Finally, Judges 1:33 tells us there were many people living in Bethshemesh and around it that were Cannanites tributaries that the tribe of Naphtali didn't drive from the land. I think these Cannanite tributaries cohabitants are important and if you eliminate the large number then you certainly diminish the meaning of the Judgment of a "great slaughter," consistent with the challenge of v 9.

The verse says that the men of Bethshemesh were killed as well as the people, 50, 070. There is no reason to doubt that, there about 1500 people in my town and within a 10 mile radius a good 100,000. If the Ark of Covenant were to come through here it would be perfectly believable for 50,000 people to come to see it, especially if they didn't have television, the internet, movies, video games and all of the other distractions of modern life like these folks. Heck, when our local high school wins a basketball game they bring out the firetrucks and police cars and drive a parade around and people come out of the woodwork for that, I can imagine something like the Ark being a tremendous draw of excitement for people to follow its procession.


----------



## Marrow Man (Feb 20, 2009)

I may have misstated the case somewhat. The opinion about a scribal error/insertion is a guess at best. This is not a text critical case in the same sense of the dispute over NT manuscripts (unless you drag the LXX in as an alternative text, which I am not advocating).
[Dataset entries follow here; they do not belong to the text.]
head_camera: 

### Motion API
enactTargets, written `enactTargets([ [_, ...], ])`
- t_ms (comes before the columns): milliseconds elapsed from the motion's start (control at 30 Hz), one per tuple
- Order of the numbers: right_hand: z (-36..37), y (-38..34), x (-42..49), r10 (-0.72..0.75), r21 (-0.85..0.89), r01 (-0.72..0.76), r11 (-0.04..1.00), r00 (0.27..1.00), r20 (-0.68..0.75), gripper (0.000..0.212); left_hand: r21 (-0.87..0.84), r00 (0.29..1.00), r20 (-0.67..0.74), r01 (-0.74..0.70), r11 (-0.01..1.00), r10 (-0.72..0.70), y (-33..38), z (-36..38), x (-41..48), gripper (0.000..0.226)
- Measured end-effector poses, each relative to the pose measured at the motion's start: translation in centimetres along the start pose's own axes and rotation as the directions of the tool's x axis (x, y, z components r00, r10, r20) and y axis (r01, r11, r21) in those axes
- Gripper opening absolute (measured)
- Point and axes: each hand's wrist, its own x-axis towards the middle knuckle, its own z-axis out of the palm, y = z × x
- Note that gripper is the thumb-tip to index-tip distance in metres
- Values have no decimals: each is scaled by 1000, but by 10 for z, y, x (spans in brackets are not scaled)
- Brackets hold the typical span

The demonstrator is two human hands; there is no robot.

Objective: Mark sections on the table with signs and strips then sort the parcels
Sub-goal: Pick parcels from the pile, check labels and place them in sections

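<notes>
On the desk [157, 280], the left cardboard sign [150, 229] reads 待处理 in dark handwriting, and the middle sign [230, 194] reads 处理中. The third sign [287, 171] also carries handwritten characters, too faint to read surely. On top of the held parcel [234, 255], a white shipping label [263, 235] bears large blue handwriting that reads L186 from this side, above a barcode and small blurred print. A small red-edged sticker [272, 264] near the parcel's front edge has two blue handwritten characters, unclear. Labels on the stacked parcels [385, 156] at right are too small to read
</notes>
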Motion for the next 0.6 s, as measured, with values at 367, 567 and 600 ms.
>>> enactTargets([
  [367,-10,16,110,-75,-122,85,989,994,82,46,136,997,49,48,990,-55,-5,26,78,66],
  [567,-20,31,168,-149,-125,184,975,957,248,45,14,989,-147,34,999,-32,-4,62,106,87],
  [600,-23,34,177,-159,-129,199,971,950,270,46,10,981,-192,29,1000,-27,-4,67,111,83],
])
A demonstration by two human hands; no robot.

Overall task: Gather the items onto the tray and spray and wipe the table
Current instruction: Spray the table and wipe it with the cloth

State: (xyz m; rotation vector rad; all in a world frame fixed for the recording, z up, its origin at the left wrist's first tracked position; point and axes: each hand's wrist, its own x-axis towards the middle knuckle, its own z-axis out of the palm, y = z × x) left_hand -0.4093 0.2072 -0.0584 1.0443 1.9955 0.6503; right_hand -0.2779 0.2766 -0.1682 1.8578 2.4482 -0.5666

The main problem is that the Hebrew grammar is just odd in the verse; the 50,000 _follows_ the 70 in the text. And it is what is making me scratch my head.

I do appreciate your thoughts on the gatherings from the "suburbs." That does seem plausible. The way the different towns, villages, etc. are counted/numbered is different from what we normally think, I think, judging from the way the Philistine habitations are mentioned just a couple verses earlier.


----------



## Marrow Man (Feb 20, 2009)

Here is the commentary on v. 19 from _The Pulpit Commentary_. I think this is helpful.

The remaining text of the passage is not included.